**EXERCISE DETAILS:** Scan the lines below for the word "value". Copy each line you find it in.

**SOURCE MATERIAL:**

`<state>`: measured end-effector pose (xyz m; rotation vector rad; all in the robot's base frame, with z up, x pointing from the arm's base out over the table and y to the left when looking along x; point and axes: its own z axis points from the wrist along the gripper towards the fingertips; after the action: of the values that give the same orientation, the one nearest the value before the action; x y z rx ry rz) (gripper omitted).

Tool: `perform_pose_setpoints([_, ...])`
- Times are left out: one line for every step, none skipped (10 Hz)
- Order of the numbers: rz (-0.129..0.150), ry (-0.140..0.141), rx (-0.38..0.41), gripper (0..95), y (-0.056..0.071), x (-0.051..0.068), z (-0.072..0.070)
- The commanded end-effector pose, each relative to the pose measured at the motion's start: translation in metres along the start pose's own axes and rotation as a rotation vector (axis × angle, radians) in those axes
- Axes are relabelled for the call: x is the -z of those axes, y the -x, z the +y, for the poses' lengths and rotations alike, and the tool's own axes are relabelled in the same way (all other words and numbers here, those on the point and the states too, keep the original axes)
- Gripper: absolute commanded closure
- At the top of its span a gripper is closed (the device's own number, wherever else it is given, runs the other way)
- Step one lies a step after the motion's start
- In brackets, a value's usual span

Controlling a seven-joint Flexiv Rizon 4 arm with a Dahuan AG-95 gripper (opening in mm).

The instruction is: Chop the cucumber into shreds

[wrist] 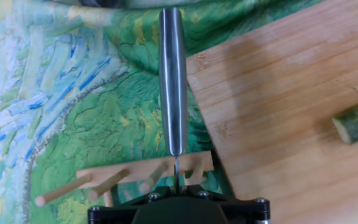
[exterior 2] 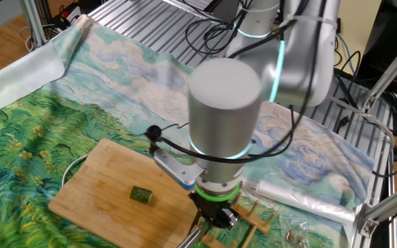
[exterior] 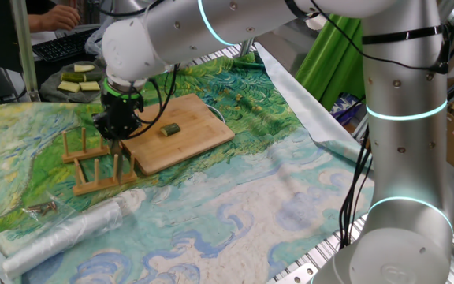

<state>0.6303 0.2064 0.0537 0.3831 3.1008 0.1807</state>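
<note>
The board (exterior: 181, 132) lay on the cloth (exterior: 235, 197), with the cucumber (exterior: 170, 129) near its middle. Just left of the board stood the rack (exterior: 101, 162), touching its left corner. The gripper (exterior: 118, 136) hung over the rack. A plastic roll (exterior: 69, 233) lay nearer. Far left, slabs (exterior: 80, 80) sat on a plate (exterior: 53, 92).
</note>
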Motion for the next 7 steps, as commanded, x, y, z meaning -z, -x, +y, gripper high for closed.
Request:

**ANSWER AREA:**
`<state>`: measured end-effector pose (xyz m; rotation vector rad; all in the robot's base frame, with z up, x pointing from the arm's base out over the table and y to the left when looking along x; point and axes: its own z axis points from the wrist along the gripper towards the fingertips; after the action: of the values that give the same orientation, the one nearest the value before the action; x y z rx ry rz) (gripper omitted).
- In brackets, a value's usual span

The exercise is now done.